Comme déjà pour ses autres mises en scène, Sophie Langevin regorge d’idées et a un œil pour l’esthétique – aidée ici par le beau travail à la scénographie et aux costumes d’Anouk Schiltz. Elle installe les spectateurs autour d’un simple plateau au sol carrelé, les quatre jeunes dans des espèces de cabines de douche entourés de rideaux translucides à chacun des coins du plateau. Les deux maîtres, Carize et Mesrou (Marivaux les voulait noirs, histoire que les enfants voient bien qu’ils sont différents…) leur ont appris les bonnes manières et le comportement de princes. Leurs mouvements sont chorégraphiés. Langevin a supprimé l’introduction d’Hermiane et du prince, qu’on n’entend qu’en voix off, et on est immédiatement dans l’action.

En l’absence de sens autre que « tout le monde veut baiser, et ce n’est que normal », on prend plaisir à regarder Robin Barde, Jérôme Michez, Jeanne Werner et surtout Elsa Rauchs interpréter les jeunes héros et héroïnes avec un mélange de naïveté et de fraîcheur malicieuse. Ils pourront dire qu’ils ont joué Marivaux. Et Sophie Langevin pourra dire qu’elle a évité de piège de la facilité qu’aurait été d’y voir une métaphore de la vanité sur les réseaux sociaux.
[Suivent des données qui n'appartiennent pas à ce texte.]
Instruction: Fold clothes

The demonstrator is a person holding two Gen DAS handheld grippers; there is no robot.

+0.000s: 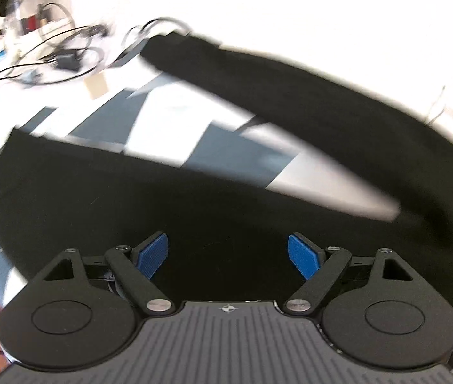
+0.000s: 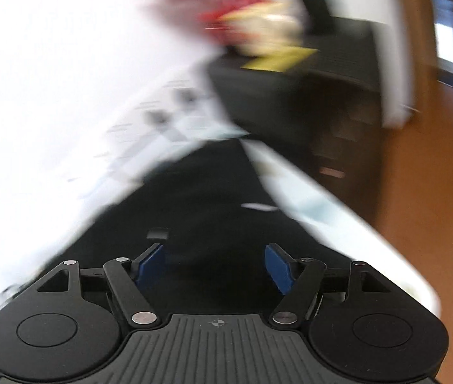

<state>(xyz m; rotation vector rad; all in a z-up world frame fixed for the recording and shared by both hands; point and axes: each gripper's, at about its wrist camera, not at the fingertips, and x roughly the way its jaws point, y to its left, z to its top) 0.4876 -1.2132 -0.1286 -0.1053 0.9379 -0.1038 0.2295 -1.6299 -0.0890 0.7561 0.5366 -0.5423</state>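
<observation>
A black garment [image 1: 130,192] lies spread on a white table with grey checker patches [image 1: 169,118]; one long black part [image 1: 322,105] runs to the far right. My left gripper [image 1: 228,252] is open just above the black cloth, blue pads [image 1: 153,252] empty. In the right wrist view, which is motion-blurred, the black garment [image 2: 201,198] lies under my right gripper [image 2: 215,264], which is open and empty, near the table's right edge [image 2: 338,211].
Cables, a black adapter [image 1: 68,59] and clutter lie at the table's far left. A paper tag [image 1: 97,84] sits near the garment's far end. Dark furniture [image 2: 322,105] and an orange-brown floor [image 2: 434,208] lie beyond the table edge; blurred red and yellow objects [image 2: 252,16] are farther back.
</observation>
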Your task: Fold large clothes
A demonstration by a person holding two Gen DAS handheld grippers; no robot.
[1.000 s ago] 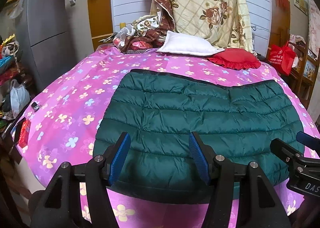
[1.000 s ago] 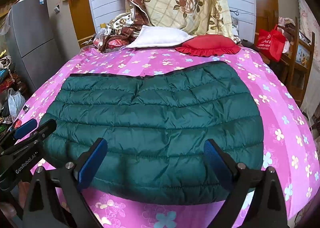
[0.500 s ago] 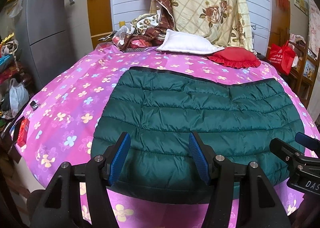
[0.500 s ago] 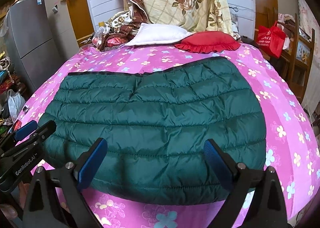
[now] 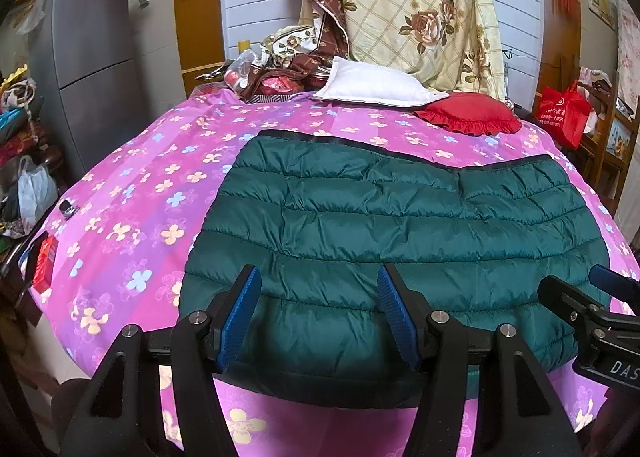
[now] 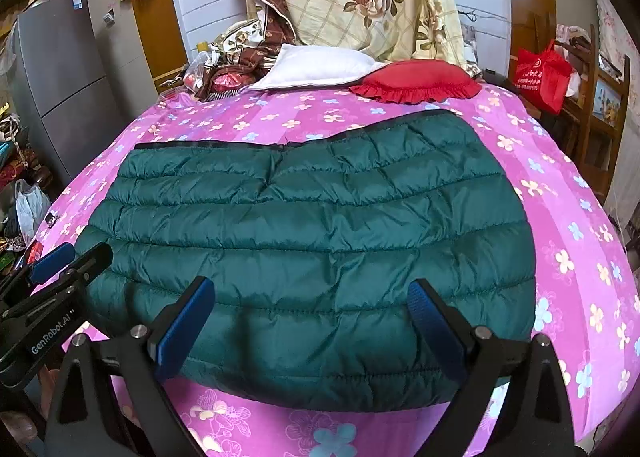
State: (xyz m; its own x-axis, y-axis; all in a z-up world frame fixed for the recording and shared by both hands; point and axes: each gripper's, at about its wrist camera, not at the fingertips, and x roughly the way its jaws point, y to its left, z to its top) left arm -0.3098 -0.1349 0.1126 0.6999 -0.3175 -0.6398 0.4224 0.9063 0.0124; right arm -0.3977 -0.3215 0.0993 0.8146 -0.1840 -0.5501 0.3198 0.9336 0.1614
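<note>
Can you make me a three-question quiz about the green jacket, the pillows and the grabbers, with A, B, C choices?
1. Where is the red pillow?
A. on the jacket
B. beyond the jacket, by the white pillow
C. on the floor

2. What colour is the jacket?
A. dark green
B. yellow
C. white

3. What are the left gripper and right gripper doing?
A. both shut on the jacket
B. one holds a pillow
C. both open, holding nothing

Answers:
1 B, it lies at the far end of the pink sheet, beside the white one.
2 A, the quilted fabric is dark green.
3 C, each gripper's blue pads stand wide apart, holding nothing.
</note>
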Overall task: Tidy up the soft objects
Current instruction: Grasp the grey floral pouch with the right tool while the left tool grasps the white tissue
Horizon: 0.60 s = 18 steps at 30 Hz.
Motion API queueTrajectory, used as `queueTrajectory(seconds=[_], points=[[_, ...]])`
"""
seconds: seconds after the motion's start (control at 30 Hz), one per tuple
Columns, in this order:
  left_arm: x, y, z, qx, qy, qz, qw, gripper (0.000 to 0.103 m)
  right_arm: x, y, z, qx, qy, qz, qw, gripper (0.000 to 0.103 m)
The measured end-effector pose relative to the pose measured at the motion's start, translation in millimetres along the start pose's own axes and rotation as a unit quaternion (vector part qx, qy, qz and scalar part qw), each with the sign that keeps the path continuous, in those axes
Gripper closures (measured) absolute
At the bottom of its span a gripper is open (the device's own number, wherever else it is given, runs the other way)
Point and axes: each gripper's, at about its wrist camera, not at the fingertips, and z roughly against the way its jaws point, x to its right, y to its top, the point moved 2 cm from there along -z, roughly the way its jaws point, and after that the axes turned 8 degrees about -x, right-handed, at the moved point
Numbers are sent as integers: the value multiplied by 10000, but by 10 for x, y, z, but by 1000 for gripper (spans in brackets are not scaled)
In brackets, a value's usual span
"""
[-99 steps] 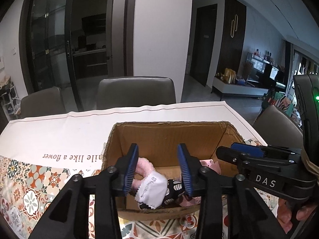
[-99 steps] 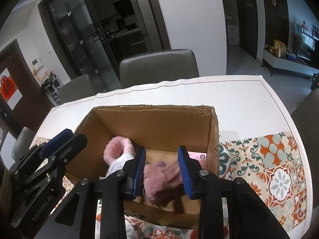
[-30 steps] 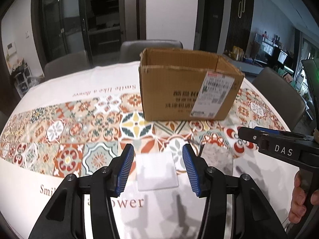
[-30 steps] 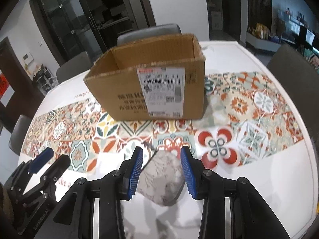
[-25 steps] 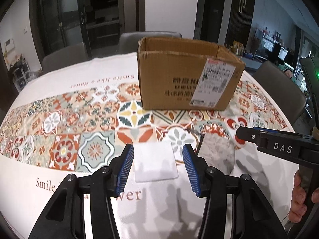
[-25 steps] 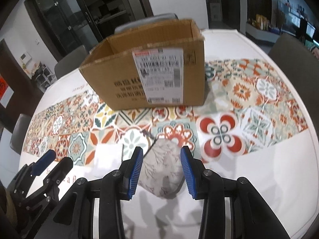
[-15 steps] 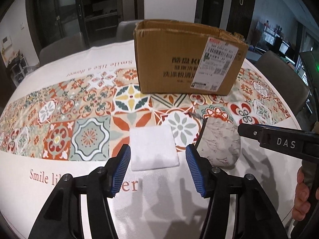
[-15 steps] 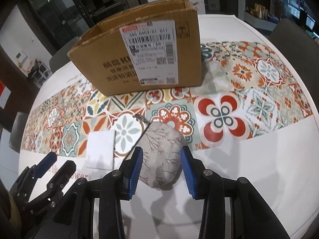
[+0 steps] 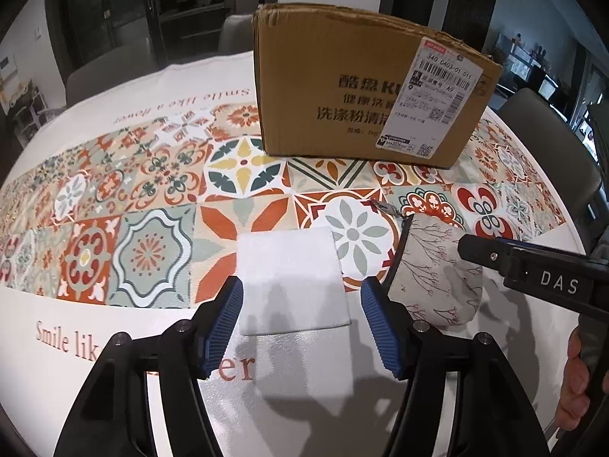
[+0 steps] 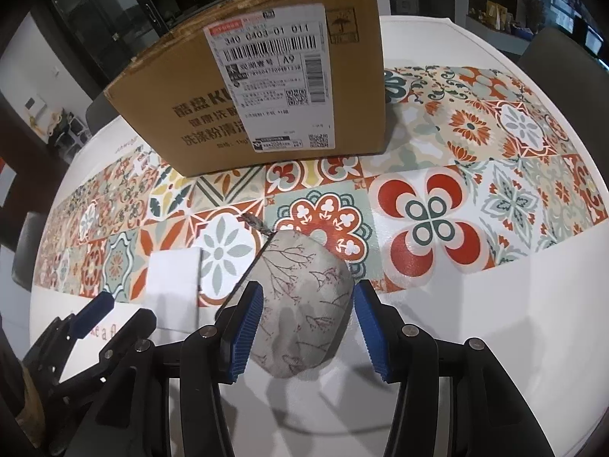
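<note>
Left wrist: patterned tablecloth, dark glass doors behind; both fingers released.

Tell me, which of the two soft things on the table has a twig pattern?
The grey pouch, between the right gripper's open jaws. The white cloth beside it, under the left gripper, is plain.

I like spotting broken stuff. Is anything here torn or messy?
A little. The cardboard box has a ragged, frayed top edge, and its shipping label sits crooked across the front. The white cloth and grey pouch lie neatly on the table.
</note>
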Motion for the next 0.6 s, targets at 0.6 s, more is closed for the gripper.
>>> queueTrajectory(seconds=[0.6], points=[[-34, 27, -348, -347, 83, 23, 9994, 39, 23, 48, -281, -241, -80, 47, 9997, 52]])
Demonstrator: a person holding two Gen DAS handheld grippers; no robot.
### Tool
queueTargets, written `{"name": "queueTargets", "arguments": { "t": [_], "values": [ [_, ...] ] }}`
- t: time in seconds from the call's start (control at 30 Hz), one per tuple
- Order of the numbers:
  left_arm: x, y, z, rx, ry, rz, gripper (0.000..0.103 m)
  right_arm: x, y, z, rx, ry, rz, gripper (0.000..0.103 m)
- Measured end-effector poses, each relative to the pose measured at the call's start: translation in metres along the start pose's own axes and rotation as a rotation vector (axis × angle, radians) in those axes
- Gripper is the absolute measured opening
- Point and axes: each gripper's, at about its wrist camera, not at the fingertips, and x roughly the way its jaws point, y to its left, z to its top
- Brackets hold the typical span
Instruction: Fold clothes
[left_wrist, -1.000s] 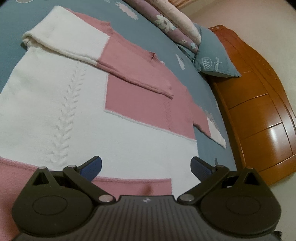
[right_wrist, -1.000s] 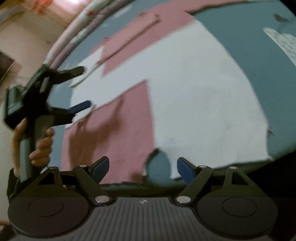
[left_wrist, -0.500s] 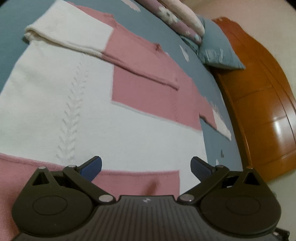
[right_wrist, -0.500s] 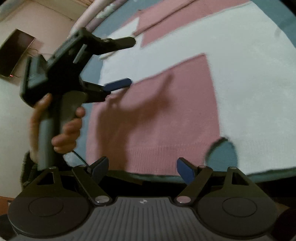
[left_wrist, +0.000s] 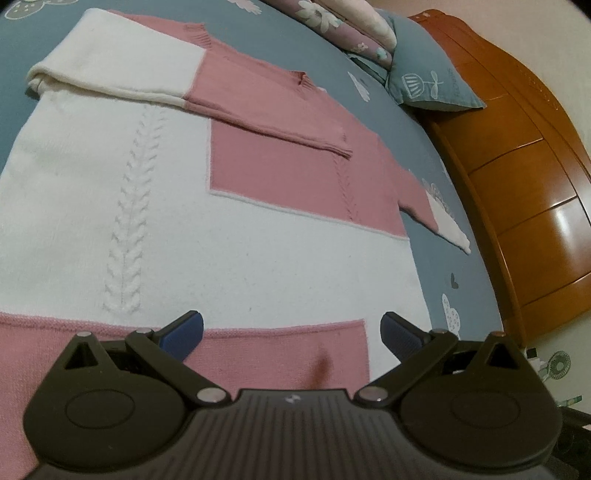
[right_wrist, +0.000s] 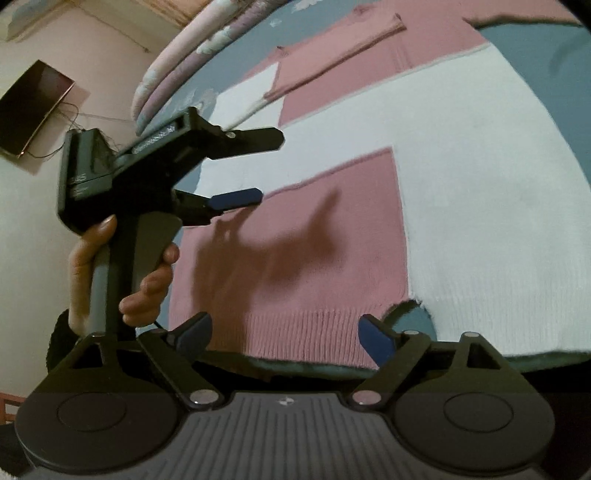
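**Bedroom, sweater spread flat on the bed**

Blue-grey bedspread (left_wrist: 436, 155) with small white motifs, backed by an orange wooden headboard (left_wrist: 524, 177). A blue pillow (left_wrist: 428, 85) and a stack of floral quilts (left_wrist: 343, 26) near the head end. Dark wall screen (right_wrist: 33, 110) at the far left of the right wrist view.

Spread across the bed, a pink and white knit sweater (left_wrist: 258, 258), front down or up impossible to tell. One sleeve (left_wrist: 155, 74) folded across the upper body, the other sleeve (left_wrist: 439, 214) lying out toward the headboard side.

Left gripper (left_wrist: 291, 332) poised over the lower pink band near the hem, fingers (left_wrist: 184, 330) wide apart, nothing between them but the flat knit below; contact with the cloth not clear. Same gripper seen from the right wrist view (right_wrist: 243, 166), gripped by a hand (right_wrist: 122, 284), its shadow cast on the pink panel.

Right gripper (right_wrist: 284, 336) at the ribbed hem (right_wrist: 303, 332), fingers (right_wrist: 376, 339) spread, having just widened a little, with the hem edge in the gap but not pinched. A curled-back corner just beside the right finger.
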Motion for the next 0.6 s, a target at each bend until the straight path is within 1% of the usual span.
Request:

Merci pour ça.

La dispute de Marivaux, mise en scène par Sophie Langevin, assistée de Jonathan Christoph, dramaturgie : Youness Anzane, chorégraphie : Emmanuela Iacopini, décors et costumes : Anouk Schiltz, musique : Rajivan Ayyappan ; avec : Robin Barde, Nicole Dogue, Jérôme Michez, Christophe Ratandra, Elsa Rauchs, Jeanne Werner et la voix de Luc Schiltz est une coproduction du Théâtre national du Luxembourg avec le Théâtre d’Esch et le Cape Ettelbruck ; dernière représentation au TNL le 13 mai à 20 heures ; en tournée à Ettelbruck les 16 mai à 20 heures et le 17 mai à 10 heures ; les 29 et 30 mai Théâtre d’Esch ; tnl.lu.